Defendant filed an answer, arguing that a motion attacking a void judgment is not subject to the time constraints of a petition to vacate or to any section 2 — 1401 due diligence requirements. Plaintiff then filed a reply, contending defendant offered no facts to support his assertion that the judgment was void, that nothing about gambling appeared in the contract.
On December 19, 2001, the court granted plaintiffs motion to dismiss defendant's petition, and on December 20, 2001, the court granted plaintiff's motion to confirm the judicial levy sale. On December 27, 2001, defendant filed a motion to reconsider the court's order granting plaintiffs motion, realleging his previous argument that the original default judgment was void. On January 7, 2002, the court denied defendant's motion to reconsider and dismissed the case with prejudice.

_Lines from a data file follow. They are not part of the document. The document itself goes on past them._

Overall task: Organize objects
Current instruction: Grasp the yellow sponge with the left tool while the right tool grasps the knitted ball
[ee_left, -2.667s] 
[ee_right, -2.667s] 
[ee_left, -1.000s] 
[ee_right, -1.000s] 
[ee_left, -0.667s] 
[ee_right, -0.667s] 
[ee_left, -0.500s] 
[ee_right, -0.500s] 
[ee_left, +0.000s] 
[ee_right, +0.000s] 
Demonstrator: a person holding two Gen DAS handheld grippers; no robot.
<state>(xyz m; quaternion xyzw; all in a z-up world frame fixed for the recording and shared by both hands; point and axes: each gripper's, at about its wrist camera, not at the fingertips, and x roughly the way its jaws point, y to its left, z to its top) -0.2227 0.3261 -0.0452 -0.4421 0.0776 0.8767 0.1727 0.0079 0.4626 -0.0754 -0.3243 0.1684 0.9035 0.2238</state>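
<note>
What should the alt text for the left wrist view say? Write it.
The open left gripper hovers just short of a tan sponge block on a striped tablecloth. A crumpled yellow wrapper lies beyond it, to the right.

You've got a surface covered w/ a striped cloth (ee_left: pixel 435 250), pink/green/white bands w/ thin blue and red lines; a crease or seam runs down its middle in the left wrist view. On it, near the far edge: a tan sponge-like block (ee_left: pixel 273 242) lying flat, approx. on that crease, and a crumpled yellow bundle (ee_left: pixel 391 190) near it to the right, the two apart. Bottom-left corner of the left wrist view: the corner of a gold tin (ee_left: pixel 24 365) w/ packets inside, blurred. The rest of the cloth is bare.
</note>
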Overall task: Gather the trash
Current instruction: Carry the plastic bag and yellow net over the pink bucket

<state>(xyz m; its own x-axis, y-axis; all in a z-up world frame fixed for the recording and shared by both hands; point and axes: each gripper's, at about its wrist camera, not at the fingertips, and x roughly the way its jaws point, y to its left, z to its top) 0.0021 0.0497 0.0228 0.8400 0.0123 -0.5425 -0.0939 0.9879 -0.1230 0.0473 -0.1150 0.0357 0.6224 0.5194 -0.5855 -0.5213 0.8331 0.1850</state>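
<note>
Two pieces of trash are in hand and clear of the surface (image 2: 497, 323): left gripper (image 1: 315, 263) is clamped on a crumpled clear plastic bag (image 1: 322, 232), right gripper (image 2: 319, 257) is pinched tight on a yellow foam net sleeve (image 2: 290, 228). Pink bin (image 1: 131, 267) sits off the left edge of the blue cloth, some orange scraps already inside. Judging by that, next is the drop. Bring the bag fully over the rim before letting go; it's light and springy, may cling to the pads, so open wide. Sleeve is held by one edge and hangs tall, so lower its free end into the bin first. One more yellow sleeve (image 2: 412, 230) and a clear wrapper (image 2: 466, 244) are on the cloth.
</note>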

In its order, the court said, "[njothing the defendant alleged in its motion to vacate could lead the court to believe this was a gambling contract," and "[djefendant's Motion to Vacate did not plead allegations of due diligence." Defendant filed his notice of appeal on January 30, 2002.
DECISION
Defendant contends his petition to vacate was sufficiently pled to lead the trial court to find the default judgment was based on an illegal gambling contract. Furthermore, defendant now contends that plaintiff fraudulently withheld the illegal nature of the contract from the court, in effect committing a fraud on the court. Defendant contends that based on his allegation of fraud on the court by plaintiff, his delay in bringing the petition to vacate should be excused. That was not a claim he made in the trial court.
Plaintiff responds that the contract stated nothing on its face regarding gambling and thus was not a void illegal contract. Plaintiff also contends defendant failed to allege any facts supporting the claim that the court's judgment was procured by fraud and, further, defendant failed to argue fraud before the lower court.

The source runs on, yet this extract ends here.